Rosie the Riveter
Rosie è un’icona culturale degli Stati Uniti d’America che rappresenta le donne americane che diedero un contributo decisivo al proprio paese lavorando nelle fabbriche belliche alla costruzione di navi, aerei, armi, munizioni e quant’altro.
Rosie the Riveter raffigurata da Norman Rockwell nella copertina del
The Saturday Evening Post del 1943
Gli Stati Uniti non erano preparati a partecipare al conflitto. Il paese soffriva ancora la grave recessione economica del Ventinove e non disponeva di un apparato industriale orientato alla produzione bellica. La loro entrata in guerra fu quindi accompagnata da una radicale trasformazione della società e della produzione – che in tempi record passò dal produrre prodotti civili come le automobili a prodotti bellici – che permisero l’uscita definitiva dalla crisi economica, nonché l’entrata in massa delle donne nel mondo del lavoro. La propaganda fu fattore decisivo a innescare un così radicale cambiamento all’interno della società, al principio fortemente contraria a qualsiasi coinvolgimento militare, ed era pregna della retorica internazionalista tipica dell’eccezionalismo americano, come evidenzia, tra gli altri, il discorso sulle quattro libertà fondamentali – di parola, di culto, dal bisogno e dalla paura – pronunciato da Roosevelt nel 1941. La propaganda si espandeva in maniera pervasiva, passando dal mobilitare l’opinione pubblica a sostegno del proprio esercito, fino a giustificare severe limitazioni alle libertà civili, considerate misure necessarie per la sicurezza (giungendo a creare vere e proprie discriminazioni verso americani di origine tedesca o giapponese). Tra i vari ambiti grandissima risonanza ebbe la propaganda indirizzata alle donne, e in particolare Rosie the Riveter.

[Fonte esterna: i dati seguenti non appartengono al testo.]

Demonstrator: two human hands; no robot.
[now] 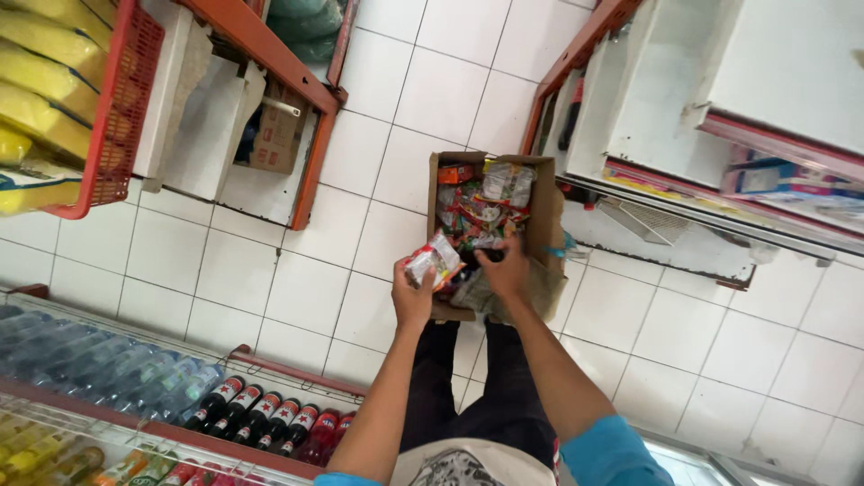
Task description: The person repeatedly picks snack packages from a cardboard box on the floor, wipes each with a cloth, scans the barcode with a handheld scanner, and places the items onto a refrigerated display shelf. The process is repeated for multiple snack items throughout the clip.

Rosie è protagonista di una canzone di Redd Evans e John J. Loeb a cui da il nome e che ritrae una donna americana che lavorando alla catena di montaggio aiuta il suo paese nello sforzo bellico mentre il suo ragazzo è al fronte.
Una delle sue raffigurazioni più note è stata dipinta da Norman Rockwell – illustratore del “The Saturday Evening Post” che dipinse anche la serie di quadri denominati The Four Freedoms con riferimento al discorso di Roosevelt – e la ritrae nel momento del pasto mentre, tenendo con una mano il sandwich e con l’altro possente braccio la saldatrice ferma sulle gambe, calpesta una copia del Mein Kampf di Hitler. La propaganda ebbe un effetto sorprendente tanto che la partecipazione femminile alla forza lavoro nazionale aumentò di quasi il 60 % tra il 1940 e il 1944 e Rosie the Riveter divenne un vero e proprio fenomeno. Nel 1945, 19 milioni di donne, comprese milioni di donne afroamericane, lavoravano fuori dalle mura domestiche.
“We can do it!” di J. Howard Miller, generalmente scambiata per Rosie
Sebbene l’immagine di Rosie facesse riferimento alle operaie che lavoravano nell’industria bellica – all’incirca due milioni, di cui la metà nel solo aerospaziale – la maggior parte della forza lavoro femminile venne impiegata nel settore dei servizi, non solo in posti “tipicamente femminili”, ma irrompendo in ambiti, come il lavoro in banca o nel governo federale, prima a loro preclusi. Ciò che accomunava le esperienze di tutte queste donne era, come ben espresso dall’immagine di J. Howard Miller, l’idea e la riprova che fossero in grado di fare “lavori da uomini” e che probabilmente fossero in grado di farli meglio!
Le donne negli Stati Uniti parteciparono alla Seconda Guerra Mondiale principalmente attraverso sforzi civili e sacrifici personali che, come spesso ripetuto dal presidente Franklin D. Roosevelt, furono fondamentale supporto al paese in guerra e alla sua vittoria. Ma tali sforzi segnarono un progresso decisivo non solo per l’esito della guerra, in quanto permisero alla popolazione femminile statunitense di elevare il proprio status all’interno della società e di emanciparsi dalle mura domestiche.